On 3/31/22 16:15, Kent Gibson wrote:
> On Thu, Mar 31, 2022 at 04:53:23PM +0300, Andy Shevchenko wrote:
>> On Thu, Mar 31, 2022 at 10:52:03AM +0800, Kent Gibson wrote:
>>> Hi all,
>>
>> +Cc: Hans
>>
>>> It has recently come to my attention that the setting of bias by the
>>> cdev uAPI is a best effort operation that quietly succeeds if bias is
>>> not supported by the hardware. That strikes me as being a bug.
>>> It seems I was aware of this when adding bias to the uAPI and intended
>>> to fix it, as shown in the comments of v4 of the corrsponding patch
>>> series[1]:
>>
>>>>> The setting of bias is performed by gpio_set_bias, which is hooked into
>>>>> gpiod_direction_input and gpiod_direction_output.  It extends the setting
>>>>> of bias that was already present in gpiod_direction_input.
>>>>> In keeping with the existing behaviour, the bias is set on a best-effort
>>>>> basis - no error is returned to the user if an error is returned by the
>>>>> pinctrl driver.  Returning an error makes sense to me, particularly for
>>>>> the uAPI, but that conflicts with the existing gpiod_direction_input
>>>>> behaviour. So leave as best-effort, change gpiod_direction_input
>>>>> behaviour, or restructure to support both behaviours?
>>>
>>>> Thomas: is there any reason not to check the return value of these
>>>> calls for errors other than -EOPNOTSUPP?
>>>
>>> that being my comment, and Bart's followup question to Thomas.
>>>
>>> That went unanswered AFAICT and the issue subsequently fell through the
>>> cracks.
>>
>> My understanding that all constraints we have in kernel is due to
>> in-kernel use and possible (non-critical) issues.
>>
>> For example, driver can set only selected values of bias. What to do when
>> the given value is not supported by hardware?
>>
>> Followup question: Why do you think your choice is any better than another
>> one?
>>
> 
> I'm probably missing your point here.
> 
> What makes gpiolib best placed to decide that bias not being supported
> by hardware is non-critical?  Why not just propagate the ENOTSUPP to the
> caller and let them decide?
> 
> Is it because setting bias is piggy-backed onto
> gpiod_direction_input() rather than being separate, so then you can't
> tell whether it is input or bias that is not supported?

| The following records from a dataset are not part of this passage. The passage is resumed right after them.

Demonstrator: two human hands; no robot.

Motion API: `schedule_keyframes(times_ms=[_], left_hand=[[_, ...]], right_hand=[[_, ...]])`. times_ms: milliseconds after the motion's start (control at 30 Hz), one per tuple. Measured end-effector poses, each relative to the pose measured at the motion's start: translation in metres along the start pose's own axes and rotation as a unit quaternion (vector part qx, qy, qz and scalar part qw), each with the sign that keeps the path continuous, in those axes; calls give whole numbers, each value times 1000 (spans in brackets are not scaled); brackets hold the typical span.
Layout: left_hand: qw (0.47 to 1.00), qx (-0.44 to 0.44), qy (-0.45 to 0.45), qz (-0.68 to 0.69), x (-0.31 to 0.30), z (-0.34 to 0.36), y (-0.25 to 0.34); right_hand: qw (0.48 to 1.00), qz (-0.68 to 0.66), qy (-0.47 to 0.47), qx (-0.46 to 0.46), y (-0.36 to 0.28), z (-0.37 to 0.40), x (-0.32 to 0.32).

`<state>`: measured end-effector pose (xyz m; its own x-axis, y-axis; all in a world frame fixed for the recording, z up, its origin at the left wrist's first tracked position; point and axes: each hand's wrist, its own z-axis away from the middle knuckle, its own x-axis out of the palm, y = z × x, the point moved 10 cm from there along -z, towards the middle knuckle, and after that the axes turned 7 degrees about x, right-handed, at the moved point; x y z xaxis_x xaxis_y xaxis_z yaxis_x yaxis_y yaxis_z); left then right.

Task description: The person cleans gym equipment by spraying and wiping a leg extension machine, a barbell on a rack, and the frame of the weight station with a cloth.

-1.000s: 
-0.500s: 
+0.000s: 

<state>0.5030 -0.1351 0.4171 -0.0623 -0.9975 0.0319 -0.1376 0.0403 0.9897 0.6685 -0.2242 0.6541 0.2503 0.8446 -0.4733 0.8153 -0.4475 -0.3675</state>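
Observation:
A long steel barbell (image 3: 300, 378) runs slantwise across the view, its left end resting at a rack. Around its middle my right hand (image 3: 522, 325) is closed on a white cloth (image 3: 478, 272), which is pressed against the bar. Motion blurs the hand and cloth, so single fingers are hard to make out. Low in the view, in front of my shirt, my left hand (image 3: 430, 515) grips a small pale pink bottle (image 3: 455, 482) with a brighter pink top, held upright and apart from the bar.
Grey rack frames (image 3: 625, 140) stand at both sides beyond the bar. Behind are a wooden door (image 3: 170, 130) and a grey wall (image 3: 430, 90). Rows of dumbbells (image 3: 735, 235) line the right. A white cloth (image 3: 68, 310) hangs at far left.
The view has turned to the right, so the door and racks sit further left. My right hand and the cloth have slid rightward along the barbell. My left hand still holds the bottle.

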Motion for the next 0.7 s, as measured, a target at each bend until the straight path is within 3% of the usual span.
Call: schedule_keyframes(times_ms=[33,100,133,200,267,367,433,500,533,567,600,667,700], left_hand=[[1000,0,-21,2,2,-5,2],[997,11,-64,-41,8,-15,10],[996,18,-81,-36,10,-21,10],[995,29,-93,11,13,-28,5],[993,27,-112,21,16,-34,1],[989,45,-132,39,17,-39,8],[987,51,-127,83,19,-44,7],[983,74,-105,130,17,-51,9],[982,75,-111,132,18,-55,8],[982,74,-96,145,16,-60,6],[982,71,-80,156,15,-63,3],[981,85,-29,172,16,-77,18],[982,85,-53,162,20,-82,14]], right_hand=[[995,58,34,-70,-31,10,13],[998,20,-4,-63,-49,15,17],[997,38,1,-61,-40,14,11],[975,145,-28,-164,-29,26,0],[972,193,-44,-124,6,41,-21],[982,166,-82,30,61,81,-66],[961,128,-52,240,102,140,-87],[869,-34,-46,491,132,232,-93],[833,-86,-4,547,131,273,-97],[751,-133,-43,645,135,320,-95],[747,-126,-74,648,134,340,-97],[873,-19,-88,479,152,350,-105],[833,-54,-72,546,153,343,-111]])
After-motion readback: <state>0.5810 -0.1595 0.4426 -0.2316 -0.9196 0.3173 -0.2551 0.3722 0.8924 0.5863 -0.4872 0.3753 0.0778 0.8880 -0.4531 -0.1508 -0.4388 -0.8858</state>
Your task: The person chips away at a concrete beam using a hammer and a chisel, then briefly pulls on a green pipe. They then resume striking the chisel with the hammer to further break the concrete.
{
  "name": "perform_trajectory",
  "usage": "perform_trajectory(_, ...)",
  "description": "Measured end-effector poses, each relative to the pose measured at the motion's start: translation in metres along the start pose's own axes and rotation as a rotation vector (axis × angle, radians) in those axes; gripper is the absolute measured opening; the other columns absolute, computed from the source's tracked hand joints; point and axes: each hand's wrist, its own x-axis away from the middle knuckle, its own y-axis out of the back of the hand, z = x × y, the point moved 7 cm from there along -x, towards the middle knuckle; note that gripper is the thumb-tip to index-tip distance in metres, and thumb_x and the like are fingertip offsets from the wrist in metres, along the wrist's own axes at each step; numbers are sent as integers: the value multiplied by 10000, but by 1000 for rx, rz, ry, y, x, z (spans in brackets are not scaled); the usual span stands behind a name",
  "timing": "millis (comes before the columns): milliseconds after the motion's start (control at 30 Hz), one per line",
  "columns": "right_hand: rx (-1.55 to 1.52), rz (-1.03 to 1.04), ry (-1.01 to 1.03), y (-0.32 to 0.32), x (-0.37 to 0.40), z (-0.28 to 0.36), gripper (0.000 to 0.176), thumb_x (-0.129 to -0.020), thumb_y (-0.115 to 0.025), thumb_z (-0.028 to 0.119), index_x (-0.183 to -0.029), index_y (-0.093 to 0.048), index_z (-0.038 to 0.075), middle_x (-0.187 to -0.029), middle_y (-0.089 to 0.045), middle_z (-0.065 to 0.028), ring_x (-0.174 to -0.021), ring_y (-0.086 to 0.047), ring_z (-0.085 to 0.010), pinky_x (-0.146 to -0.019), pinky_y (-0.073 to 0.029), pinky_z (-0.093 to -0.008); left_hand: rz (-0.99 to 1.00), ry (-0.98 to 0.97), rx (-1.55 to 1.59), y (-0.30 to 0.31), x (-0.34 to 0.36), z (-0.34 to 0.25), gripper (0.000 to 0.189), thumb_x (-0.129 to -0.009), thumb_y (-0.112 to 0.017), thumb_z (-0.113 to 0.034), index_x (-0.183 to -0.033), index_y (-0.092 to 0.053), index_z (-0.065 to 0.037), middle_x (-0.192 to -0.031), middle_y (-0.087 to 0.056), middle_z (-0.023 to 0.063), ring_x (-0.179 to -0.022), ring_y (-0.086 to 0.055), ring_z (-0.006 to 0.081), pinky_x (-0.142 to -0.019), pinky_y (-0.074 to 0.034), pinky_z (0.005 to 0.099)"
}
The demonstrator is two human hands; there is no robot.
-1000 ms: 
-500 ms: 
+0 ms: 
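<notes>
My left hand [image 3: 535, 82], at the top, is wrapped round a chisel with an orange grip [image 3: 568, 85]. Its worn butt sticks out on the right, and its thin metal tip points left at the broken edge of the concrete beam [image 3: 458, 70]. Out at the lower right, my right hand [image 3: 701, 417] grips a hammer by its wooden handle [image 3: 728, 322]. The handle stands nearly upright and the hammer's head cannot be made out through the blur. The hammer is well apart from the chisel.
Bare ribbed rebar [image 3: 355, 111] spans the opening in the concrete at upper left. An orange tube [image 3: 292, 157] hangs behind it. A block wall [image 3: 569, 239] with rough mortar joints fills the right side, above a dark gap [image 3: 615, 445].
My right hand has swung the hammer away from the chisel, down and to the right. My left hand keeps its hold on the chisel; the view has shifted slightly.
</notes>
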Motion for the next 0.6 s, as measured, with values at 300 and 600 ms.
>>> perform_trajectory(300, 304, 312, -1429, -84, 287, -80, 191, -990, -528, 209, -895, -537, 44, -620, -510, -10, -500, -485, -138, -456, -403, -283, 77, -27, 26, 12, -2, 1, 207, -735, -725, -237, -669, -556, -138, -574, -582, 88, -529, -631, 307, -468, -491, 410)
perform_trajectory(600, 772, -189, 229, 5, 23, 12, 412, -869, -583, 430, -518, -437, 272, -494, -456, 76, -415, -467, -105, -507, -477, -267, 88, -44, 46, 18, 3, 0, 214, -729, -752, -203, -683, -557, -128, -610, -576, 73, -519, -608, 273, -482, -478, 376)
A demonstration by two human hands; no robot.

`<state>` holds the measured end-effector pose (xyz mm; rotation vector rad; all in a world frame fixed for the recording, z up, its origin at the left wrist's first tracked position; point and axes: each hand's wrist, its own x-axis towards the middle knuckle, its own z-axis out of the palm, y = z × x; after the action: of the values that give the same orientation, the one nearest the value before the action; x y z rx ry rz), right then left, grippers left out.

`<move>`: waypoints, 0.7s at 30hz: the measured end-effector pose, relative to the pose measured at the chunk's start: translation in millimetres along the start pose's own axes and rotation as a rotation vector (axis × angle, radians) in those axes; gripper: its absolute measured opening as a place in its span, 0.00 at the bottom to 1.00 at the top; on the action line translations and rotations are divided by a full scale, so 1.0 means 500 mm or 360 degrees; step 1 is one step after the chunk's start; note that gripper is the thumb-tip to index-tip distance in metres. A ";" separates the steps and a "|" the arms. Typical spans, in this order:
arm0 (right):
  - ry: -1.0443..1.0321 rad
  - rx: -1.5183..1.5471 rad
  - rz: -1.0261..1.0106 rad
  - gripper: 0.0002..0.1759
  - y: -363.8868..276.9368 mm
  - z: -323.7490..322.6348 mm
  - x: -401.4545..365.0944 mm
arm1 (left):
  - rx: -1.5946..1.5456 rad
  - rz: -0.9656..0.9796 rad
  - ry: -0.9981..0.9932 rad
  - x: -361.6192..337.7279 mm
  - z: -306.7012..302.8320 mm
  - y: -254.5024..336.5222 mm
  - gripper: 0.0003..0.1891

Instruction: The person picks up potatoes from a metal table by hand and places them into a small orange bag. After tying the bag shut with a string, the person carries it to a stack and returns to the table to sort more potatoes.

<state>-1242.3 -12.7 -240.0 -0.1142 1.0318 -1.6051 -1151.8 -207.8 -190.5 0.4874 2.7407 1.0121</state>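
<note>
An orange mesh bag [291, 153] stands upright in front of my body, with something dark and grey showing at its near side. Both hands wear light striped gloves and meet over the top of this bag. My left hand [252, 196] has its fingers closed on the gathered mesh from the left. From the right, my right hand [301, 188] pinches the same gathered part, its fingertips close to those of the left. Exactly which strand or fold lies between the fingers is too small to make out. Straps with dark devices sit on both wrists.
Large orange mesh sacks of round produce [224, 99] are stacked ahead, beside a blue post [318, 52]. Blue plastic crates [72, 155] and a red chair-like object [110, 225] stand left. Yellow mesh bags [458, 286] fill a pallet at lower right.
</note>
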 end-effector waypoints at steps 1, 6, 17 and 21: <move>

Right, gpiod_direction_input() check if there is a bias described for
the pin in the firmware description of the pin (devicetree or ACPI) and
those might contain a bias setting even if the pinctrl/gpio chip is not
capable of it (and instead it is actually e.g. applied by external
resistors on the PCB).

The idea behind this is to make things just work for most
drivers using/consuming GPIOS without the drivers needing to know
about the firmware description details.

To make sure this actually just works and does not cause drivers
to see unexpected (and usually not a problem) errors the ENOTSUPP
error from the set bias call is not propagated from
gpiod_direction_input().


> Anyway, if that interface is required for internal use then there is no
> option but to refactor gpiod_direction_input() and provide an alternate
> interface so that cdev can determine if bias is supported or not.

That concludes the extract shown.